:: WHAT THE TASK REQUIRES ::
Where the line with "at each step" appears below, start writing out lines exactly, and finish with the line with "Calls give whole", which is included; write out nothing else.

:: THE RECORDS ::
%%
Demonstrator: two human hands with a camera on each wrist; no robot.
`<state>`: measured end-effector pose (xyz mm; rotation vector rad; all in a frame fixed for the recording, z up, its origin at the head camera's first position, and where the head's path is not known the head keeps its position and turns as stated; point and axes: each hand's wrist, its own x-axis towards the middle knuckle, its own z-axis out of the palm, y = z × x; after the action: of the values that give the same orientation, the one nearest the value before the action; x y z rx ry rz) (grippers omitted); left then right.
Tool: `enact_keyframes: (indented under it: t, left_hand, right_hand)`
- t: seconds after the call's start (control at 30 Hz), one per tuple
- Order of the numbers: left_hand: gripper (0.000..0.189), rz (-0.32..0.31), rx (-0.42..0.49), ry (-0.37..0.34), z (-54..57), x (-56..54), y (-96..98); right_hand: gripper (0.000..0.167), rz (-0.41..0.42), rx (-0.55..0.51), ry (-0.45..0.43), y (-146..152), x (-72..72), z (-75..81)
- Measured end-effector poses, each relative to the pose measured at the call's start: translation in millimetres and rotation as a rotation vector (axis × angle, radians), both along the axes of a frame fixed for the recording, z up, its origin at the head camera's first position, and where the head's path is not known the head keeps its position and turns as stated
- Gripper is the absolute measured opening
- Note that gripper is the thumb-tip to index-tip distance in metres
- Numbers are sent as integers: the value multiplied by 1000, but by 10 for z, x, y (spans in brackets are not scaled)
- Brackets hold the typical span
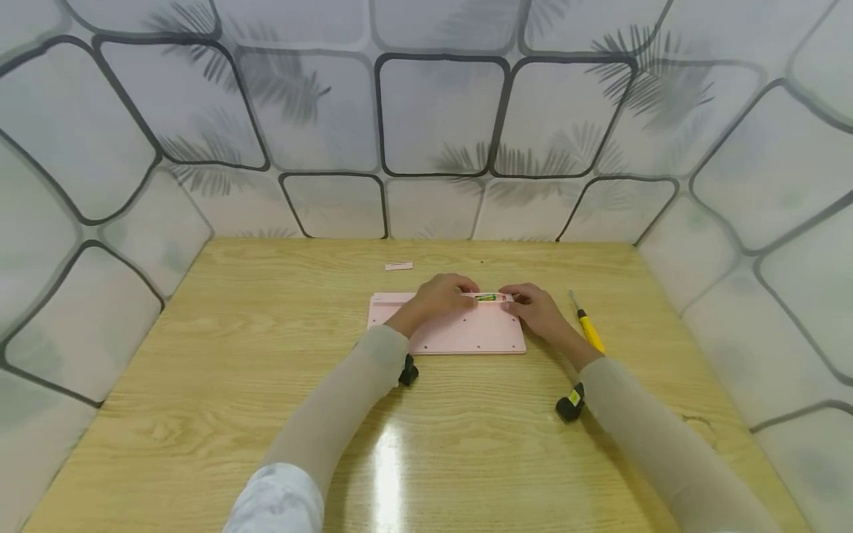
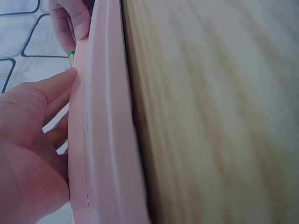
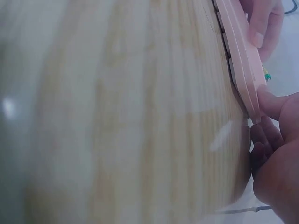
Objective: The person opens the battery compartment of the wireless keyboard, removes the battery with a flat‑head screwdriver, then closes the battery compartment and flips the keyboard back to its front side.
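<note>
Pink keyboard (image 1: 466,337), one: centre of the head frame, lying back side up, keys down against the wooden table (image 1: 233,355); small dark dots, apparently screws or screw holes, spread over the back; raised strip along its upper edge.

Green-and-yellow battery (image 1: 487,297), one: in the slot at the upper right of the keyboard's back, between the two hands.

Left hand (image 1: 440,296): grasping the keyboard's upper edge, just left of the battery; thumb on the back panel, fingers behind the edge.

Right hand (image 1: 536,311): grasping the keyboard's upper right corner; thumb on the back, fingers beyond the edge.

Pink strip-shaped piece (image 1: 398,266), small: above the keyboard, upper centre, apart from it.

Screwdriver (image 1: 589,326), yellow handle, metal shaft pointing up and left: right of centre, beside the right wrist.

Black devices, two, one at each wrist: left (image 1: 409,370), right (image 1: 570,404).

Backdrop (image 1: 440,115): pale, dark-outlined rounded panels with grey fronds; upper part and both sides.
</note>
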<state>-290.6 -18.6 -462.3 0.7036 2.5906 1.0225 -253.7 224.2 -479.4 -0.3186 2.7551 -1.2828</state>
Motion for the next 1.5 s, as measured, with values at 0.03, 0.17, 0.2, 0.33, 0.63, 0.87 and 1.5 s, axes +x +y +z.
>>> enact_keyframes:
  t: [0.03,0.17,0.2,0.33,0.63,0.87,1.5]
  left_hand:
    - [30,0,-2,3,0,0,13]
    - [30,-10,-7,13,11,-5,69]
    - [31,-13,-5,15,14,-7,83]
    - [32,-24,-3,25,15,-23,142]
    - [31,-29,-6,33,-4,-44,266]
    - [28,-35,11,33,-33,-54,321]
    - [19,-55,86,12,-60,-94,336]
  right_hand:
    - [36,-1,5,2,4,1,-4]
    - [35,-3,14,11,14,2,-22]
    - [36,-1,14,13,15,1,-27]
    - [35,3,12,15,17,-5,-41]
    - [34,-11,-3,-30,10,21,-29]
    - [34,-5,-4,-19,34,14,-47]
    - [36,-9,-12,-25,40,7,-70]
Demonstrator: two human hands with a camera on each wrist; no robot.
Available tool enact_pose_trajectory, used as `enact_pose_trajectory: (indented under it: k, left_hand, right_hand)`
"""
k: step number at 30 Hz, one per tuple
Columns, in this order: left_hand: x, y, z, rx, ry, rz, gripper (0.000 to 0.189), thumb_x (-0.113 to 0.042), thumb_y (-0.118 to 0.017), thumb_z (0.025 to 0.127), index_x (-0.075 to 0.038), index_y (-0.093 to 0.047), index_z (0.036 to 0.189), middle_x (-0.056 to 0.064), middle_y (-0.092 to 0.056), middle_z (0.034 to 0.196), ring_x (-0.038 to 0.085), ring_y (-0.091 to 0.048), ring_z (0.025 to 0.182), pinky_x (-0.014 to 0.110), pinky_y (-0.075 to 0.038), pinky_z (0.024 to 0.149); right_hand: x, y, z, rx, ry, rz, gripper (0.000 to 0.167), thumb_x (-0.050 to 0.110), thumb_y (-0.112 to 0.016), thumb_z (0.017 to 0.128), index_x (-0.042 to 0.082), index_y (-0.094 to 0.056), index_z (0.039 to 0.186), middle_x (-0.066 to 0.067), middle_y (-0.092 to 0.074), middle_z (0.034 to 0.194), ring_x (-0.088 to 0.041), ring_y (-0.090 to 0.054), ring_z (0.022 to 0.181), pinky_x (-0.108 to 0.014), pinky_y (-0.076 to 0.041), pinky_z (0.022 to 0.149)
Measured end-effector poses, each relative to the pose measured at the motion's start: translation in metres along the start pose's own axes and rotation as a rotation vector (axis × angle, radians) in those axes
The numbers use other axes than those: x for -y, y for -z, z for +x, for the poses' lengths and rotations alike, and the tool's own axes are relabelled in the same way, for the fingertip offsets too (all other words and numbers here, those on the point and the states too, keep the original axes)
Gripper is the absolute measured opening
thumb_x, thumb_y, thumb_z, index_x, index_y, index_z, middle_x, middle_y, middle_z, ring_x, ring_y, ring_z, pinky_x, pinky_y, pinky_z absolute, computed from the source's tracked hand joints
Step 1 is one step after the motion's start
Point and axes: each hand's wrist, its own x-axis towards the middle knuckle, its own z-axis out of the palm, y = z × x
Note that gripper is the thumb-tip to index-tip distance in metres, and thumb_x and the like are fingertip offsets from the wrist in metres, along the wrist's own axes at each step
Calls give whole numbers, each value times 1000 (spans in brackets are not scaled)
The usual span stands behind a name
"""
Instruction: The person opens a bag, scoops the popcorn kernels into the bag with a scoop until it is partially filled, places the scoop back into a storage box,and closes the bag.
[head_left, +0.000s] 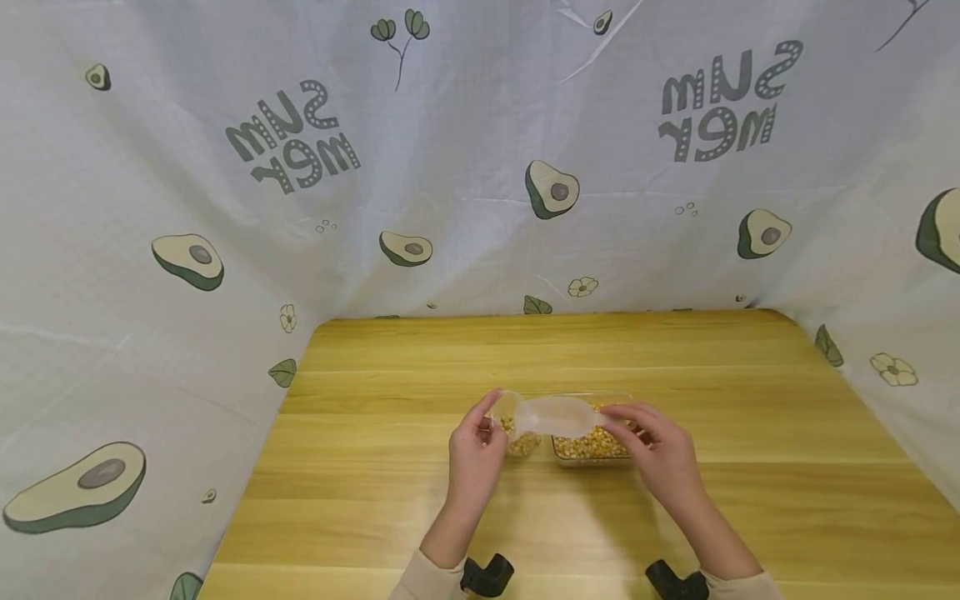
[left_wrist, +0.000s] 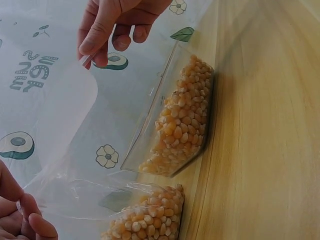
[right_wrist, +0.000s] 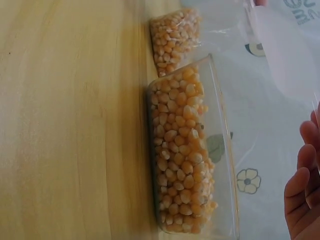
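My left hand (head_left: 476, 458) pinches the upper rim of a clear plastic bag (left_wrist: 82, 200). Corn kernels (left_wrist: 150, 215) fill the bag's lower part, which rests on the table. With fingertips and thumb, my right hand (head_left: 662, 450) grips the handle end of a translucent white scoop (head_left: 558, 417). The scoop lies over the bag's mouth, its wide end near my left fingers; no kernels show in it. Beneath the scoop and right hand stands a clear rectangular container (right_wrist: 225, 130) holding many corn kernels (right_wrist: 177, 155), just right of the bag.
A wood-grain table (head_left: 375, 500) lies under everything. Behind it and along the sides hangs a pale curtain (head_left: 465, 167) printed with avocados and flowers. Black wrist mounts (head_left: 487, 575) sit by both sleeves.
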Motion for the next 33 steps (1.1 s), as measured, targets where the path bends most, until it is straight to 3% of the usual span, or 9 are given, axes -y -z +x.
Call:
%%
:: REPLY ::
Note that gripper is the thumb-tip to index-tip distance in metres, and thumb_x and the like are fingertip offsets from the wrist in metres, along the wrist's own axes at each step
Calls give whole numbers, each value times 1000 (spans in brackets are not scaled)

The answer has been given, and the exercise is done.